Research by the IRR, shows clearly that the real issue of inequality is not race but socio-economic deficits. This is most clearly visible in the inequality among black South Africans. Where inequality among Indian South Africans has declined, inequality among black South Africans has worsened – this over a period that saw an overall reduction in inequality. This is evident in the data below:

•           In 2006 41.8% of government expenditure was aimed at black people

•           In 2015 this increased to 49.3%

•           In 2006 the Gini-coefficient, which measures inequality, was 0.54 for black people

•           In 2015 this rose to 0.57, which in fractional terms is a great increase.

•           During the same period the Gini-coefficient for Indian people went from 0.52 to 0.45

The data is resoundingly clear; BEE has failed to improve the lives of its intended beneficiaries and South Africans know this.

Dr Jeffery notes in her EED research paper: “Many influential South Africans, both within the government and outside of it, have been critical of the policy of BEE. Moeletsi Mbeki, a political analyst and brother of former president Thabo Mbeki, has pointed to the problems in BEE policies for some time. In 2009, he said that BEE was simply entrenching the divide between rich and poor (the growth in intra-racial inequality among black South Africans backs up this view). He said that it had also entrenched a culture of cronyism and entitlement. Even the governing African National Congress (ANC) and its allies acknowledge that BEE in its current form does not work. As long ago as 2012, one of the ANC’s tripartite alliance partners, the South African Communist Party (SACP), said that BEE had not worked and had simply benefited a small elite.”

The practical implications of the exclusionary nature of BEE are wide-reaching, effectively excluding a great number of people from the economy.

In one example, reported by Rapport this month, the eThekwini metro council in Durban decided that Indian and coloured people may not participate in its auctions of used vehicles. This was after members of the ANC and Inkatha Freedom Party (IFP) voted to approved this decision.

BEE was intended as a tool to help fix the injustices of the past, but from this example it is clear that even those who are members of previously disadvantaged groups are excluded.
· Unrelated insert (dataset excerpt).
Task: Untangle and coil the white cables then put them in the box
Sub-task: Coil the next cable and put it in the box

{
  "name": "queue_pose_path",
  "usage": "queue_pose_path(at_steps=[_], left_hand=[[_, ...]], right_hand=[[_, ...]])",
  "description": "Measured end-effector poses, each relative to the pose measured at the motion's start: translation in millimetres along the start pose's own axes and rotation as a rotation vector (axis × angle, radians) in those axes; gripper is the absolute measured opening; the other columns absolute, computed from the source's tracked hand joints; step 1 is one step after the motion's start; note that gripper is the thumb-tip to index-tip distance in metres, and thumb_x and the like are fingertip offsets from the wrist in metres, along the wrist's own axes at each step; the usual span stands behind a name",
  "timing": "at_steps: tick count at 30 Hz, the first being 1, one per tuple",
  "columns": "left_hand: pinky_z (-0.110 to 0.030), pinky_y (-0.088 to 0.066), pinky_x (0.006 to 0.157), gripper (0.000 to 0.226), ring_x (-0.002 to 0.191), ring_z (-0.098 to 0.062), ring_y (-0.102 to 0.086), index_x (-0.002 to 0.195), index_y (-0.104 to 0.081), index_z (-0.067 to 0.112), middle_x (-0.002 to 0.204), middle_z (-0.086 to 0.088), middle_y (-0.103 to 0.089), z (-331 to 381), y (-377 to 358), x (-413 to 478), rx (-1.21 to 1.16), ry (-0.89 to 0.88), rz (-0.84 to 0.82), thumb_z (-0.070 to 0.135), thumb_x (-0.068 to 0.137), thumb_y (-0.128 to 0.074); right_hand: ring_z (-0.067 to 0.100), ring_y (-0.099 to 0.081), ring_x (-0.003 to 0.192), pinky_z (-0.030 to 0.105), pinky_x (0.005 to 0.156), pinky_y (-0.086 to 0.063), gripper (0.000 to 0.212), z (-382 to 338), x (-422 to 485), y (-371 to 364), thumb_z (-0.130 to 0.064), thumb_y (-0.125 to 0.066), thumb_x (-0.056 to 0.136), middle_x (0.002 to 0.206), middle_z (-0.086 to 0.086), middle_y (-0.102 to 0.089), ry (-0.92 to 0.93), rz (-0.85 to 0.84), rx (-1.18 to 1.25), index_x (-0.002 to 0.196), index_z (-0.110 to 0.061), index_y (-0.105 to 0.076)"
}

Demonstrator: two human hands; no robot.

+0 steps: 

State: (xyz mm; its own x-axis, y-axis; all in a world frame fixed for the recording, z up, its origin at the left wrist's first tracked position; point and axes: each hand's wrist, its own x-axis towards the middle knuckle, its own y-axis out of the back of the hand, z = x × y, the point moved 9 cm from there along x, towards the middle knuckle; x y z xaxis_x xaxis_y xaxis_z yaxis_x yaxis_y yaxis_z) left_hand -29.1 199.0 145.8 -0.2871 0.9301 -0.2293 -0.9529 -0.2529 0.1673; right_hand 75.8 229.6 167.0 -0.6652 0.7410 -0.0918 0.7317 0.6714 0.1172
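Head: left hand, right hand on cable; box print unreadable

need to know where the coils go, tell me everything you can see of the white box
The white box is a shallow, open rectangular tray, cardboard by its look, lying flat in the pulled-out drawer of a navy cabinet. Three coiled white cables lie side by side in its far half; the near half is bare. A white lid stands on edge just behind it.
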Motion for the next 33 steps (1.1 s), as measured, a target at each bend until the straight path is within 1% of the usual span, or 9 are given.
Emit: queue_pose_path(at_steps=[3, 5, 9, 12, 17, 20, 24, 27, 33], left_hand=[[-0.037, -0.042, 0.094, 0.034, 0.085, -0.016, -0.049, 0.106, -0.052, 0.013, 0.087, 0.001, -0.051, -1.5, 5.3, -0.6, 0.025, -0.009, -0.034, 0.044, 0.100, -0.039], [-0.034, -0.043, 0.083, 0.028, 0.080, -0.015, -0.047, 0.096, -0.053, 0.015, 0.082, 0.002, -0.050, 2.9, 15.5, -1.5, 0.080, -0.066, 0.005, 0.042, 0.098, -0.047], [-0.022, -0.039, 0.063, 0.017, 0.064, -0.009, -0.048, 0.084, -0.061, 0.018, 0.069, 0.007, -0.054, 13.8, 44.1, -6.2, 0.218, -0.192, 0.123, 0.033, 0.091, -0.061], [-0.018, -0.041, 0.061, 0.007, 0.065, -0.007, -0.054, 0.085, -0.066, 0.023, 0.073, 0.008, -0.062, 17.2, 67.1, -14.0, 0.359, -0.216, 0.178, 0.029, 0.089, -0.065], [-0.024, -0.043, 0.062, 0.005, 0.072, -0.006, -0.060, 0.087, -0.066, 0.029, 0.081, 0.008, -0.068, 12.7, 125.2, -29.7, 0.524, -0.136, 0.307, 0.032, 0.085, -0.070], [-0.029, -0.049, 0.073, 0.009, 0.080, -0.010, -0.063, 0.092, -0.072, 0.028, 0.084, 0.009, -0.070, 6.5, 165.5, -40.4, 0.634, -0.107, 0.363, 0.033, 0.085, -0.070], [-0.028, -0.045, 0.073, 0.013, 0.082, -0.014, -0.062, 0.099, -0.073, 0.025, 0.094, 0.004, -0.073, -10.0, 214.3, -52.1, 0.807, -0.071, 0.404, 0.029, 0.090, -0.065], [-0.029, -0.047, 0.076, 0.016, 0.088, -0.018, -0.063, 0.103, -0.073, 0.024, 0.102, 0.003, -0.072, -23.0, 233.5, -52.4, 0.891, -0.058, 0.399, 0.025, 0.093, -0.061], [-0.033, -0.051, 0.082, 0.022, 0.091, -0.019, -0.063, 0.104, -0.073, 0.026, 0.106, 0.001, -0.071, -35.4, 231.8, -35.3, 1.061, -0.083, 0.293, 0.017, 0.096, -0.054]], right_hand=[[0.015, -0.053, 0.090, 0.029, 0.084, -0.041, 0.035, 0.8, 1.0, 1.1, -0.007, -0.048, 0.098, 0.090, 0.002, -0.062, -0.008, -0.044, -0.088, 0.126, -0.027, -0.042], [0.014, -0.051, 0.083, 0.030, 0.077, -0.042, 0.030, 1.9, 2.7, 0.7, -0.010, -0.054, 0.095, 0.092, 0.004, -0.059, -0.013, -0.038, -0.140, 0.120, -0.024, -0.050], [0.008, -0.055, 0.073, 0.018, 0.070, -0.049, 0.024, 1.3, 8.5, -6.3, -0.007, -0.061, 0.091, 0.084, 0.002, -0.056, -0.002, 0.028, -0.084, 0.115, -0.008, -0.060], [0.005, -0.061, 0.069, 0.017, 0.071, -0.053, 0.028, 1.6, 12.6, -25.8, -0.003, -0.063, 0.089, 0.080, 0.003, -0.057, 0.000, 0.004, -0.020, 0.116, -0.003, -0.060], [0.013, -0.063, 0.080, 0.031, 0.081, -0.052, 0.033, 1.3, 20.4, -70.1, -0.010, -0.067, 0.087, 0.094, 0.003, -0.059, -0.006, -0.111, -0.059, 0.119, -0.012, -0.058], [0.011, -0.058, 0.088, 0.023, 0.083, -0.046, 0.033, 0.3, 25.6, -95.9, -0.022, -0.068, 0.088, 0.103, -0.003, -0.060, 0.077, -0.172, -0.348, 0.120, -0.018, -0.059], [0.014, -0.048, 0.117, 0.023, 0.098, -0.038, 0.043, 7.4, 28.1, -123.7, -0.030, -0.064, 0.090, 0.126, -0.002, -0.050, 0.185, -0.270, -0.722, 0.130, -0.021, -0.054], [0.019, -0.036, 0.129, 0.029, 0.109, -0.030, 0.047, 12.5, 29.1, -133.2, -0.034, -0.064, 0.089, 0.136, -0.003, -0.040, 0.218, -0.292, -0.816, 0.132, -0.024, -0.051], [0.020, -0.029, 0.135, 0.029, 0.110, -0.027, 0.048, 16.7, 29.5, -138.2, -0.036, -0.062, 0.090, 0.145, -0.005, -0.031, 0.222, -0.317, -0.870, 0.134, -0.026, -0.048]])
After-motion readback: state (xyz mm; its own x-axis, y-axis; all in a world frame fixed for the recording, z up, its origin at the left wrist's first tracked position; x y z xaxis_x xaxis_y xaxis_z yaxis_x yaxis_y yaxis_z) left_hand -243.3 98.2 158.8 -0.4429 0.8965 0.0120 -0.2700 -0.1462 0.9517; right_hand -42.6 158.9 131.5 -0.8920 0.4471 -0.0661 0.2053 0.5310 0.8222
Furthermore, in examples such as the one above, the government is squandering valuable revenue, since having more bidders would mean that auctioned vehicles would be sold for higher prices.

Of course, President Ramaphosa and his ANC colleagues have done very nicely from the empowerment framework they created – not so much the rest of our people.

The president’s reference to a ‘game changer’ must be seen in the context of a game that the political elites have rigged in their favour. Rather than a game changer, South Africans need the ANC to stop playing games. It should scrap blatant elite enrichment and give real empowerment policy a chance.

Hermann Pretorius is head of Strategic Initiatives, and Duwayne Esau, Strategic Communications Officer, at the Institute of Race Relations, a liberal think tank that promotes political and economic freedom.